Nobody is really believing in a fantasy right up until they hear the hard facts. Honestly, all you end up doing is spreading it. But that said, I do think that this is a myth worth understanding.   Because if you can understand Atlantis, I feel like  you learn more about humanity than we ever would   raising some sunken island. So, ok. Atlantis. Let me take you back to the start.  The first mention of Atlantis that we know of  comes from ancient Greece, from the writings of Plato.

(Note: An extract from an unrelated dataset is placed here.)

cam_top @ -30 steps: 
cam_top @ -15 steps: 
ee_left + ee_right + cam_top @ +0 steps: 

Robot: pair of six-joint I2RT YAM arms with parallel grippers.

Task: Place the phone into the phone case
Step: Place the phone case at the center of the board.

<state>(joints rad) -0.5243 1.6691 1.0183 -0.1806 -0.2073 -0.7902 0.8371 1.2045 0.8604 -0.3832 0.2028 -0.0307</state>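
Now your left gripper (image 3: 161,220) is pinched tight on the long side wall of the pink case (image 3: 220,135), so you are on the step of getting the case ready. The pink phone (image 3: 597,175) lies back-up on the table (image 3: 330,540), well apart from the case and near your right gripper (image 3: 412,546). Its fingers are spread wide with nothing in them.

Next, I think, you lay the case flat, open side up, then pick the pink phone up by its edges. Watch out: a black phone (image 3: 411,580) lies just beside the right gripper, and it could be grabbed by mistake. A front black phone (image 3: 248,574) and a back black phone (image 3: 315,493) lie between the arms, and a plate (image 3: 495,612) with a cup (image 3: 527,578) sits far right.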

Which is important to this myth because  he’s a name that everyone associates with deep wisdom. Even people with absolutely no awareness  of the world, no education beyond what they’ve seen on tv, they kinda know about Plato. He’s one of those smart guys from way back in the day. If there was some secret knowledge lost to the sands of time, he seems like a reasonable type source for it.

He’s the type of guy who a time traveling dog in a whimsical  1980’s cartoon might visit to learn about history. Strong personal brand, you might say.  Which is kind of funny, really, because that’s  pretty much exactly what Plato was doing, too.

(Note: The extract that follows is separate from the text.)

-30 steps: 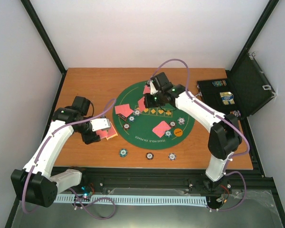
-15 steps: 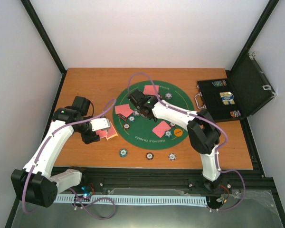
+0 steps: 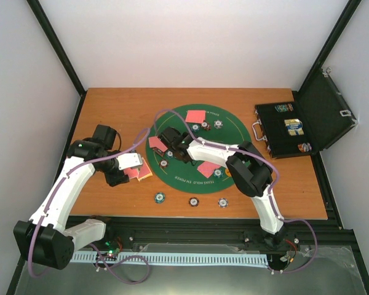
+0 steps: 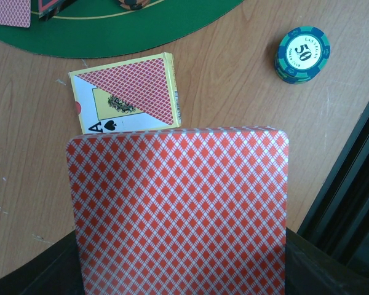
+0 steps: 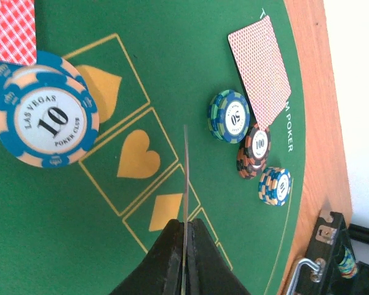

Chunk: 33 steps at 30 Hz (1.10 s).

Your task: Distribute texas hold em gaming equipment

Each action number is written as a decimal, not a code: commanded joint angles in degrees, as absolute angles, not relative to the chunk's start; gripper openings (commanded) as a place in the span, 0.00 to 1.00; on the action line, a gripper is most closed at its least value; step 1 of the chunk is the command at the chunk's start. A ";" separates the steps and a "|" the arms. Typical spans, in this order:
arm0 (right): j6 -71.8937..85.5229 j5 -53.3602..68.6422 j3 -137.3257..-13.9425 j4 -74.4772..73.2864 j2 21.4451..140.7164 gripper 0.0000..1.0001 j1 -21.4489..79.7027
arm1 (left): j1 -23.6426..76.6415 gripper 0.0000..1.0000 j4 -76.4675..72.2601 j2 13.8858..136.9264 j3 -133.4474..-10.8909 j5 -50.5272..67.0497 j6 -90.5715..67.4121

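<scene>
Plain white walls [image 3: 190, 43] framed by black posts [image 3: 56, 46] enclose an orange-brown wooden table [image 3: 123, 104].

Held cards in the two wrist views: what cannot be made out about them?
- Left wrist: the left card shows only its back; face hidden, bottom cut off by the frame edge.
- Right wrist: the right card between the fingers is edge-on; neither side readable.

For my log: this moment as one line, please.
left fingers: shut on red-backed card | right fingers: shut on edge-on card, over green mat

Bright even light, soft shadows, wrist cams sharp
</scene>
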State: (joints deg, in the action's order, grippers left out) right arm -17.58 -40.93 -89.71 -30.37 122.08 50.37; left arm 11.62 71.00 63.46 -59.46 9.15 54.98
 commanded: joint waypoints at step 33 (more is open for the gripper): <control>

Well, not the whole cartoon dog part. But the mystical foreigner thing. To us it’s him, but to him it was Egypt. To the Greeks  of his time, Egypt meant science. Wisdom.   Plato’s Plato. If an ancient Greek wanted to root  something in the past, they’d definitely chose Egypt.

And since there’s no corroborating story ever recorded and no archaeological evidence found anywhere on earth, ever, you can safely assume that when Plato says “ask any Egyptian and they’ll tell you what I say is true”, he was relying a bit on the fact that the room contained no Egyptians.  But sourcing aside, let’s see what his texts  actually claim: According to Plato, in 10,000 BC,   at least 4,000 years before any archaeological  evidence suggests that there was a settlement at all, the thriving city of Athens was facing a technologically-advanced competitor who was about to destroy them. This enemy was far larger than the continent of Europe entirely. And according to Plato,  it was located just outside the mouth of the Mediterranean, just past where the Greek maps ended. He claimed it was a perfectly terra-formed  continent with a concentrically-ringed island centre, somewhat similar to the world islands of Dubai today, except on an unbelievably massive scale.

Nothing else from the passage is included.